◆ Goal of the exercise ◆
Pull every line of the entries that has the word "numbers".

◆ Stored dataset items ◆
⁂

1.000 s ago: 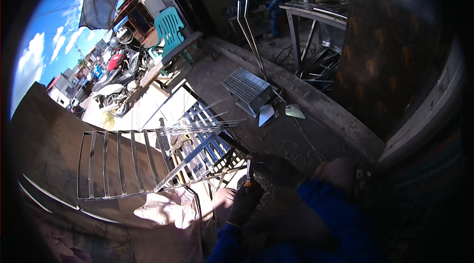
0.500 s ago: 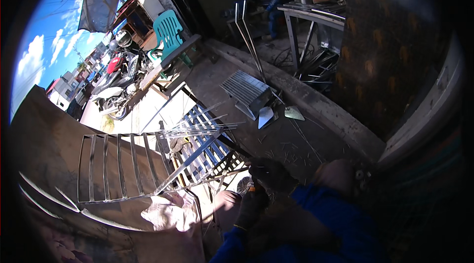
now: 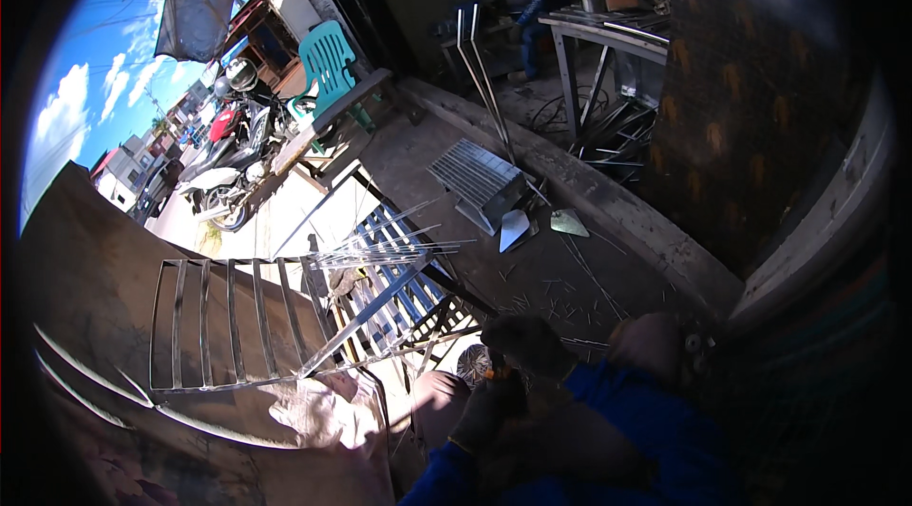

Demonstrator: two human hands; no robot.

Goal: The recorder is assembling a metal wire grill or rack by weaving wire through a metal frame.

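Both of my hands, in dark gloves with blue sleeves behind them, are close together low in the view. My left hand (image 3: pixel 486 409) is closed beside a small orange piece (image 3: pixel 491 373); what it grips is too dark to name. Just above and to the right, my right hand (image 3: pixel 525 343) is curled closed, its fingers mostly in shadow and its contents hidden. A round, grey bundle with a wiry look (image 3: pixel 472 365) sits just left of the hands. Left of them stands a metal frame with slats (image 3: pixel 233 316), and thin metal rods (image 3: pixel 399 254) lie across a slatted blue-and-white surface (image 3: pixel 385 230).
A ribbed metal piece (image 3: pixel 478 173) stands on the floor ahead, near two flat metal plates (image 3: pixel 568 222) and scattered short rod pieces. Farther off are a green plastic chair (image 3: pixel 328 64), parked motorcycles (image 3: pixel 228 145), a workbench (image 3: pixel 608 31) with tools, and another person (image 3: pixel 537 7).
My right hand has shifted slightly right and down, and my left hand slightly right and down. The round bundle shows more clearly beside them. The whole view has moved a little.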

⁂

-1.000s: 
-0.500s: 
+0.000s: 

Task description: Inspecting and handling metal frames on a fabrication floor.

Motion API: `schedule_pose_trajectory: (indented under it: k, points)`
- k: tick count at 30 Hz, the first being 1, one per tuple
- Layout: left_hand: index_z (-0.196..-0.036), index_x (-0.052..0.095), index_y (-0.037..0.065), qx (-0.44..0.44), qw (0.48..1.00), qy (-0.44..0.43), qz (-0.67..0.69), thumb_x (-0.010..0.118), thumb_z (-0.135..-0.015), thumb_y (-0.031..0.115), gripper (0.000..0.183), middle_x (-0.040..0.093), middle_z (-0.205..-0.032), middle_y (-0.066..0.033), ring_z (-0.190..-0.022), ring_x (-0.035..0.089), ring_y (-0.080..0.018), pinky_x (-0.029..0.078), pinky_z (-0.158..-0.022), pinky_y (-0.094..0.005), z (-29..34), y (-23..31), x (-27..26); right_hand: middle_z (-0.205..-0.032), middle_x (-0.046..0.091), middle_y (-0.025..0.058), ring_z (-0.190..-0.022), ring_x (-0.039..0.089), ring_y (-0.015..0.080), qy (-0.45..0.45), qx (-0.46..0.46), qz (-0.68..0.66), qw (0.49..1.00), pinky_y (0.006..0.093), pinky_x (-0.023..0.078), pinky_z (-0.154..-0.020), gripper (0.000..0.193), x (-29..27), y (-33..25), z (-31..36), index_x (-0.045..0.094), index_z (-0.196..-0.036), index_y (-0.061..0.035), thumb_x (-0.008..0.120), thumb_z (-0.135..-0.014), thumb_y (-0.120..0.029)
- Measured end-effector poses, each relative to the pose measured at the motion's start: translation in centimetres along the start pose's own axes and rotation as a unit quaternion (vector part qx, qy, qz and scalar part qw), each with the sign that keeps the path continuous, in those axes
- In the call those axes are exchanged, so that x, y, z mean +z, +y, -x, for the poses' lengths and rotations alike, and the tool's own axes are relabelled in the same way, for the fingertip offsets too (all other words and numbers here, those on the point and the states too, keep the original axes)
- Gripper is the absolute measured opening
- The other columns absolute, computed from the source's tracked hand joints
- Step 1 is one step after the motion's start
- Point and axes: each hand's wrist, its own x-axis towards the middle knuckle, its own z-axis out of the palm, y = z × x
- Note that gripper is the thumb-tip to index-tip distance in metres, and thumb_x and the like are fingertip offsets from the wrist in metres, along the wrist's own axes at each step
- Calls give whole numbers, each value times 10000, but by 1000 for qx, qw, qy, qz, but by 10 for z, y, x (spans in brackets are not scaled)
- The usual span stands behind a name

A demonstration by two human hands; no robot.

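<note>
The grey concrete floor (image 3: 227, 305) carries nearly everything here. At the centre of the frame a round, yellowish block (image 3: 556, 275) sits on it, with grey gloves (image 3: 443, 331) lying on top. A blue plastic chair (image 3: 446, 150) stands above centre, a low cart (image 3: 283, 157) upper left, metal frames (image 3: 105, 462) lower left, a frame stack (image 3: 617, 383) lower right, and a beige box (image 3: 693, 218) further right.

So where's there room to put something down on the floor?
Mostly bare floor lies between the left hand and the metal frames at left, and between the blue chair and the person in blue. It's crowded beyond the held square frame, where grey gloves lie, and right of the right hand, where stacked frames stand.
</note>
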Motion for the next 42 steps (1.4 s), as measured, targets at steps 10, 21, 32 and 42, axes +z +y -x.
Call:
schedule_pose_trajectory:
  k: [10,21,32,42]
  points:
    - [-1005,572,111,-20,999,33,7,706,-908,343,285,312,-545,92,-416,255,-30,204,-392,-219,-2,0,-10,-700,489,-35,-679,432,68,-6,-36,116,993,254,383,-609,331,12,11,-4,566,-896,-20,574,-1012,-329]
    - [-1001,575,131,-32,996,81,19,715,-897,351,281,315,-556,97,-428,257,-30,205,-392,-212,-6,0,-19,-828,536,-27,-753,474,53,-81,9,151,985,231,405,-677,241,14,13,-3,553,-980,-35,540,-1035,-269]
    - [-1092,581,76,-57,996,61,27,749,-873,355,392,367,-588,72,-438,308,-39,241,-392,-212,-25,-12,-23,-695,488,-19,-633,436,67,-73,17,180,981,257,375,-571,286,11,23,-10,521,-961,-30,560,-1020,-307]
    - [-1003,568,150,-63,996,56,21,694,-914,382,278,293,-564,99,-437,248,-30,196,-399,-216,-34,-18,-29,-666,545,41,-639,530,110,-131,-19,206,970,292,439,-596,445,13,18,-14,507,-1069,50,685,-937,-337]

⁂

◆ Solved exercise ◆
- In the call those axes are exchanged, so that x, y, z mean +z, +y, -x, for the poses' lengths and rotations alike, and the tool's own axes are relabelled in the same way, for the fingertip offsets too (all other words and numbers here, those on the point and the states too, keep the original axes)
- Calls give whole numbers, each value times 10000, but by 1000 for qx, qw, qy, qz, but by 10 for z, y, x (spans in brackets are not scaled)

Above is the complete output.